US 64 expansion topic of meeting set in East Lake
Published 12:02 pm Friday, August 16, 2013
NCDOT was scheduled to share a preliminary draft design for the US 64 expansion project with East Lake and Alligator Communities on Monday and Tuesday, August 19 and 20.
The East Lake meeting in Dare County started at 6:30 p.m. at the village’s community center on Monday night. Today, the presentation will start at the same time at St. John’s Baptist Church in Alligator in Tyrrell County.
The two communities are the ones most affected by the US 64 project, which will widen the 27.3 mile segment of US 64 from Columbia in Tyrrell County to the intersection with US 264 in Dare County. The project will also replace the Lindsay C. Warren Bridge over the Alligator River.

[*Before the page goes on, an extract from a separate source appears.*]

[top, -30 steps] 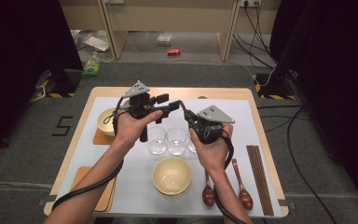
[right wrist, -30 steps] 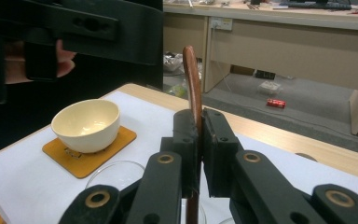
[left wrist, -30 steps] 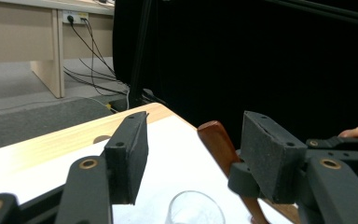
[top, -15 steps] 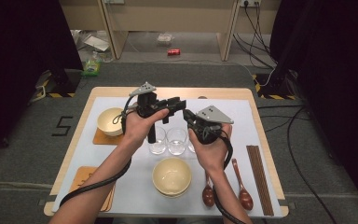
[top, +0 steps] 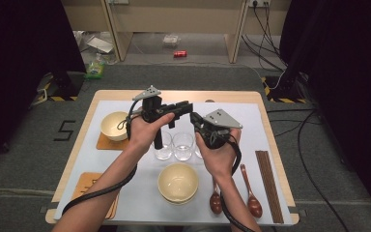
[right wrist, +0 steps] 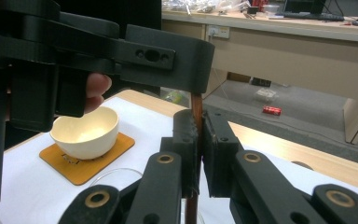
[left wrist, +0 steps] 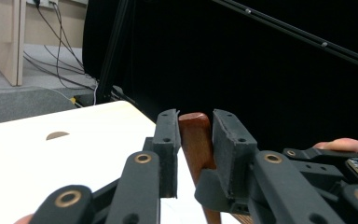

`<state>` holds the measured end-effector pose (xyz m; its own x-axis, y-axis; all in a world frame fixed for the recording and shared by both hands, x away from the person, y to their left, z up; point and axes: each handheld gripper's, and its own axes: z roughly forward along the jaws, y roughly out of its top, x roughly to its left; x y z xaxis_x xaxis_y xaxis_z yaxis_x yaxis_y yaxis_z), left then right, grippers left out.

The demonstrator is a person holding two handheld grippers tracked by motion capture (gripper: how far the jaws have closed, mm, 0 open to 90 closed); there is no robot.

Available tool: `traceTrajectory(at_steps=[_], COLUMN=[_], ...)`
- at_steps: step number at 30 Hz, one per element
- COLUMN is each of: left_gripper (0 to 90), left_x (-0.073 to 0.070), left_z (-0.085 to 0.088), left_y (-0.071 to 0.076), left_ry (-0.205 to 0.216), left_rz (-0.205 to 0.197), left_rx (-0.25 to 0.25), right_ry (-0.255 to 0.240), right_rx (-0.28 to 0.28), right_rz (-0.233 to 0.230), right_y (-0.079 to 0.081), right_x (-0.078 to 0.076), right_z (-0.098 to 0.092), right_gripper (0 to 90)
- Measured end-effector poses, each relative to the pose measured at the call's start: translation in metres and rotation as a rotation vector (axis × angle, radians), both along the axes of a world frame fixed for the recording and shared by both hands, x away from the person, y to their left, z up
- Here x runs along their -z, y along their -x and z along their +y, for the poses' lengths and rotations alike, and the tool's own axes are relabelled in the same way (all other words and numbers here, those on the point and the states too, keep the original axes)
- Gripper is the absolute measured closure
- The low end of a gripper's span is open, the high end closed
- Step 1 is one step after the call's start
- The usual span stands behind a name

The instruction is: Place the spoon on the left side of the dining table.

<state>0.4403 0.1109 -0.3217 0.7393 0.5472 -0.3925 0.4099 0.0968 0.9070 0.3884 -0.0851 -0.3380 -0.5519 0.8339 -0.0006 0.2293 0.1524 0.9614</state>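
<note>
White-topped table (top: 125, 193), two orange coasters (top: 107, 143), three glasses (top: 183, 146), stacked bowls (top: 178, 182), two spoons (top: 249, 193), chopsticks (top: 269, 183)

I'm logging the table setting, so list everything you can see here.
cream ceramic bowl: one, cream, back left on an orange coaster
orange square coasters: two, orange, left side
cream stacked bowls: one stack, cream, front centre
clear drinking glasses: at least two, clear, centre
brown wooden spoons: two, brown, front right
dark wooden chopsticks: one bundle, dark brown, right edge
brown wooden utensil handle: one, brown, between both grippers
white table mat: one, white, on the wooden table
left gripper: black, jaws just closed around the handle's rounded end
right gripper: black, shut on the handle
</note>
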Motion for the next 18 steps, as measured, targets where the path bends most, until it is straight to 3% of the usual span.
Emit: traceTrajectory(at_steps=[8,18], left_gripper=[74.9,75.0], left_x=[-0.006,-0.015], left_z=[-0.003,0.001], left_y=[0.007,0.010], left_ry=[-0.043,-0.045], left_rz=[-0.063,-0.124], left_rx=[0.001,-0.035], right_ry=[-0.003,0.033], right_rx=[-0.012,-0.035], right_rz=[0.008,0.013], right_y=[0.000,0.012], right_x=[-0.003,-0.007], right_z=[0.001,0.003], right_gripper=[82.8,68.6])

The design is a work in progress, reported Ted Devens with NCDOT. The meetings offer an opportunity for community members to make timely comments on the draft design.
In March 2013, the project’s merger team selected a Least Environmental Damaging Alternative. The merger team brings together representatives of all federal and state permitting and commenting agencies for the project. At the meeting, the merger team’s decision was scheduled for presentation.
“Here is the good news for Columbia folks. Right where the project starts on the east side of Columbia, there is a neighborhood on the south side and there is a home on the north side of the road. It was not a difficult decision and it was actually less wetlands to widen up to the north side as we are coming up out of Columbia,” said Devens.
Devens said that the widening is taking place in the Alligator Community at residents’ requests.
“Realizing that there are a number of their homes on the north side that they actually asked us to take them,” he stated.
Devens cited rising sea levels, drainage issues in the community, and possible compensation as some of the reasons for citizens asking for their homes to be moved.
Opponents in 2012 disputed the state’s claims about hurricane evacuation times and said the road would cause more harm to animals in the wildlife refuge and a state game preserve by damaging and fragmenting their habitat, which includes thousands of acres of sensitive wetlands.
The Southern Environmental Law Center joined with the Defenders of Wildlife, the Environmental Defense Fund and the Wilderness Society in 2012 in a response to the state’s draft report, saying the U.S. 64 widening project illustrates how the legislature’s intent to establish four-lane highways across the state has taken on a life of its own.
“Just because it’s on the plan, it’s going to get built, without any real need for it,” said Kym Hunter, associate attorney for the environmental law center.
“Our concern is that there are a lot of these roads that aren’t really in the best interests of the state anymore, especially given the state’s current funding abilities,” she said in 2012.
Devens acknowledged the groups’ objections.
“I think there are going to be continuing environmental concerns on this project. It is difficult to do any widening in Eastern North Carolina without hitting wetlands,” he said.
Devens mentioned that the NCDOT was planning to create or restore twice the number of wetlands or more than they will be hitting on the project.
Other concerns included the habitats of the red wolf and red cockaded woodpeckers.
Steps are being taken to lessen the effects the highway might have on their habitat.
“This project does have wildlife crossings in the design,” he said.
The section of the highway between Plymouth and Columbia has sections that gradually rise up and go back down.
“These are actually bridges. They are ten foot high and wildlife actually cross underneath the highway,” Devens said.